Sound fields in enclosures comprise a combination of directional and diffuse components. The directional components include the direct path from the source and the early specular reflections. The diffuse part starts with the first early reflection and builds up gradually over time. An ideal diffuse field is achieved when incoherent reflections begin to arrive randomly from all directions. More specifically, a diffuse field is characterized by having uniform energy density (i.e., independence from measurement position) and an isotropic distribution (i.e. random directions of incidence), which results in zero net energy flow (i.e. the net time-averaged intensity is zero). Despite this broad definition, real diffuse sound fields typically exhibit directional characteristics owing to the geometry and the non-uniform absorptive properties of rooms.

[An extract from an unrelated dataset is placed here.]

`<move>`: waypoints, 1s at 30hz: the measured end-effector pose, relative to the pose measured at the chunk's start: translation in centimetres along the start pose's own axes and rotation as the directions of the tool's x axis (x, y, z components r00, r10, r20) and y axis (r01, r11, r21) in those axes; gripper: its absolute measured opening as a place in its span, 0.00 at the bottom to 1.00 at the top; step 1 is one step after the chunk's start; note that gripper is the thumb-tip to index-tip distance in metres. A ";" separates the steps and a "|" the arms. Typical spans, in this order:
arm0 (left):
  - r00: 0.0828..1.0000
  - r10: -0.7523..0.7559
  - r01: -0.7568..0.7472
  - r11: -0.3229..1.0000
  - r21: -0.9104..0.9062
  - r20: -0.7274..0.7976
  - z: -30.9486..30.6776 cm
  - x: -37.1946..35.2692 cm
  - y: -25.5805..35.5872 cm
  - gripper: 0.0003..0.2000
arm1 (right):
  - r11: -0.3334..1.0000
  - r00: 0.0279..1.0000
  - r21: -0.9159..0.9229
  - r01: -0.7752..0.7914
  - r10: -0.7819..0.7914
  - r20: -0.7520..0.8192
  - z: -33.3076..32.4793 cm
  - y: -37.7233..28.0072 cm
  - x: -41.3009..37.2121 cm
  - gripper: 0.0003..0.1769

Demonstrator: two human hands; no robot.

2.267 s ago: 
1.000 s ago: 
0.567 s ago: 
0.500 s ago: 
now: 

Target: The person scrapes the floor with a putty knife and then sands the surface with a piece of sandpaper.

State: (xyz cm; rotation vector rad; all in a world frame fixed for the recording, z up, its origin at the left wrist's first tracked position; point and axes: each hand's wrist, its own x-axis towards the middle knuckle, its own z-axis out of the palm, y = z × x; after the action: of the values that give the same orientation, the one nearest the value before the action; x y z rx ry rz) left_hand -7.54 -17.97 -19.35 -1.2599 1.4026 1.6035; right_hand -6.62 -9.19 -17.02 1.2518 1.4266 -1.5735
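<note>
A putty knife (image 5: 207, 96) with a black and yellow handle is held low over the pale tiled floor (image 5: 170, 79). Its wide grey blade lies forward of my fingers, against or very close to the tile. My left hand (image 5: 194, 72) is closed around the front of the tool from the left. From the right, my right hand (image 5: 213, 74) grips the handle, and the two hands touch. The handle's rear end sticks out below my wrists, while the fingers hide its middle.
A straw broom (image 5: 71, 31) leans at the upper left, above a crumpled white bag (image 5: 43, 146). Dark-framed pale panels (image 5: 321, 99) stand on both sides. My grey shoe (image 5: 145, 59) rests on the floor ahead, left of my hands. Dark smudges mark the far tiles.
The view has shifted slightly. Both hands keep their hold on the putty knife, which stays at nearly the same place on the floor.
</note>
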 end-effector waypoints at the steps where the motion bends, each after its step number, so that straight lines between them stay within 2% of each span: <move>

Several models and data-driven metrics based on the definition of a diffuse field have been proposed to assess diffuseness. A widely used metric is the _mixing time_, which indicates the transition of the sound field from directional to diffuse and is known to depend, among other factors, on the room geometry.
The concept of mixing time is closely linked to normalized echo density (NEDP), a measure first used to estimate the mixing time in actual rooms (Abel and Huang, 2006), and later to assess the quality of artificial reverberators in terms of their capacity to produce a dense reverberant tail (De Sena et al., 2015). NEDP is calculated over room impulse responses measured with a pressure probe, evaluating how much the RIR deviates from a normal distribution. Another similar temporal/statistical measure, kurtosis, has been used to similar effect (Jeong, 2016). However, neither NEDP nor kurtosis provides insights into the directional attributes of diffuse fields. While both approaches rely on statistical reasoning rather than identifying individual reflections, another temporal approach uses matching pursuit to identify individual reflections (Defrance et al., 2009).
Another set of approaches focuses on the net energy flow aspect of the diffuse field, providing an energetic analysis framework either in the time domain (Del Galdo et al., 2012) or in the time-frequency domain (Ahonen and Pulkki, 2009). These approaches rely on calculating the time-averaged active intensity, either using intensity probes or first- and higher-order Ambisonics microphones, where a pseudo-intensity-based diffuseness is computed (Götz et al., 2015). The coherence of spherical harmonic decompositions of the sound field has also been used to estimate diffuseness (Epain and Jin, 2016). Beamforming methods have likewise been applied to assess the directional properties of sound fields and to illustrate how real diffuse fields deviate from the ideal (Gover et al., 2004).
We propose a spatio-spectro-temporal (SST) sound field analysis approach based on a sparse plane-wave decomposition of sound fields captured using a higher-order Ambisonics microphone. The proposed approach has the advantage of analyzing the progression of the sound field’s diffuseness in both temporal and spatial dimensions. Several derivative metrics are introduced to assess temporal, spectro-temporal, and spatio-temporal characteristics of the diffuse field, including sparsity, diversity, and isotropy. We define the room sparsity profile (RSP), room sparsity relief (RSR), and room sparsity profile diversity (RSPD) as temporal, spectro-temporal, and spatio-temporal measures of diffuse fields, respectively. The relationship of this new approach to existing diffuseness measures is discussed and supported by experimental comparisons using 4th- and 6th-order acoustic impulse responses, demonstrating the dependence of the new derivative measures on measurement position. We conclude by considering the limitations and applicability of the proposed approach.